How to complete this task. Please give back only the lines below from the one containing "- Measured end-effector" to the one containing "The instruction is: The", each repeated word for word, both ends included.

Stored data.
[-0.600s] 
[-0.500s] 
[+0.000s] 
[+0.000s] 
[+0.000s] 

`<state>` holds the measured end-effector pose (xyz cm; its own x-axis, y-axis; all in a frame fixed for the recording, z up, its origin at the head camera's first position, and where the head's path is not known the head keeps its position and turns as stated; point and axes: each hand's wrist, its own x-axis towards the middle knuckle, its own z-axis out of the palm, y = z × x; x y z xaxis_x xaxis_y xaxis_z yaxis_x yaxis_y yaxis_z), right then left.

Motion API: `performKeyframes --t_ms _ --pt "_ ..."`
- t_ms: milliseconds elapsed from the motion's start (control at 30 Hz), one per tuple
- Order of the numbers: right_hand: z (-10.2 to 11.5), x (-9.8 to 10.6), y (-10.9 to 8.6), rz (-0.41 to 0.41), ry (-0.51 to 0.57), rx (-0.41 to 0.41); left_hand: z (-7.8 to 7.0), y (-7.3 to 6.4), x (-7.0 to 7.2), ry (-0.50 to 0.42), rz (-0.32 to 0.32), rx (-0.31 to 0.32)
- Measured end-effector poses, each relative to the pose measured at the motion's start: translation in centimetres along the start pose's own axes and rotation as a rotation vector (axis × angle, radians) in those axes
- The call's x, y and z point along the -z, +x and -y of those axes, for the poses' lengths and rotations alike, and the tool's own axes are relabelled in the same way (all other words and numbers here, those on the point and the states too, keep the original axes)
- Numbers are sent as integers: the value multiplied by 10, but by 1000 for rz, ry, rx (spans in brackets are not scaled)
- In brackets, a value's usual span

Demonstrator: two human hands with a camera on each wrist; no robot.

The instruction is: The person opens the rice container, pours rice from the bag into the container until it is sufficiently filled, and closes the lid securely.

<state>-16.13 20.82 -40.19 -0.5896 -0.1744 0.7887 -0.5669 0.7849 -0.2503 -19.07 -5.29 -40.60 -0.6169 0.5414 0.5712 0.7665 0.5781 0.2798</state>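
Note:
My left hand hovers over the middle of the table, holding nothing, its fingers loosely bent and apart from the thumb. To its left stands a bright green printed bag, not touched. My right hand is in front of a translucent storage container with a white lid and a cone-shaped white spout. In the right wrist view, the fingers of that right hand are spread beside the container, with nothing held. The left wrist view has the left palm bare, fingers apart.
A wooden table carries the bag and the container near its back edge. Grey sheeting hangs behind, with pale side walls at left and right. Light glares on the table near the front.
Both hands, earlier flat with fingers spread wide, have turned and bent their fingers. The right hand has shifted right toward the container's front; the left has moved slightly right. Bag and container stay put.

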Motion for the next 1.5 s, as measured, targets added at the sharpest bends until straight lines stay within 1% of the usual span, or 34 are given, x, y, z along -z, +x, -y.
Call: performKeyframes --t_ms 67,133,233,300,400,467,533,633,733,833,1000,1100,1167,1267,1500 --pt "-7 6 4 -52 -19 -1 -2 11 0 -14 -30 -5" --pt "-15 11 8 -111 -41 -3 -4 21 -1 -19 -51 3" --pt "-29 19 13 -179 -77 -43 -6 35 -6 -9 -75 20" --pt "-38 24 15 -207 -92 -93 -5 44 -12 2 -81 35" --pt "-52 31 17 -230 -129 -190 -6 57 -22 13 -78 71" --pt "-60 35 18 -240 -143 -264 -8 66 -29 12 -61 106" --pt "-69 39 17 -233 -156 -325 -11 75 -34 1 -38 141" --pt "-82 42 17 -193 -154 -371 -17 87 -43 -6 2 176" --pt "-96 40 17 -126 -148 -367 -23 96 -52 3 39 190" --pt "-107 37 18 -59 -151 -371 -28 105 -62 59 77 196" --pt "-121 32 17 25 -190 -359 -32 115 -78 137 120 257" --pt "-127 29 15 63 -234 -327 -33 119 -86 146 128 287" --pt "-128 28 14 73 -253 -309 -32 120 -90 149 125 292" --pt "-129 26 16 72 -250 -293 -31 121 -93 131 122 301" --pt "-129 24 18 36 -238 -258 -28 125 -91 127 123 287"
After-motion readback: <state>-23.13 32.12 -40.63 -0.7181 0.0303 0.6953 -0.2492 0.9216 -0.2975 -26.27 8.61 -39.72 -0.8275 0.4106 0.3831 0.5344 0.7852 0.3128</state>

Answer below.
- Measured end-effector poses, each relative to the pose measured at the motion's start: translation in centimetres along the start pose's own axes and rotation as a rotation vector (axis × angle, radians) in those axes
- The call's x, y and z point along the -z, +x and -y of those axes, for the poses' lengths and rotations alike, and the tool's own axes are relabelled in the same way (all other words and numbers here, those on the point and the states too, keep the original axes)
- Numbers are sent as integers: the value multiplied by 10, but by 1000 for rz, ry, rx (spans in brackets are not scaled)
- In brackets, a value's usual span

Demonstrator: two human hands with a camera on each wrist; no robot.

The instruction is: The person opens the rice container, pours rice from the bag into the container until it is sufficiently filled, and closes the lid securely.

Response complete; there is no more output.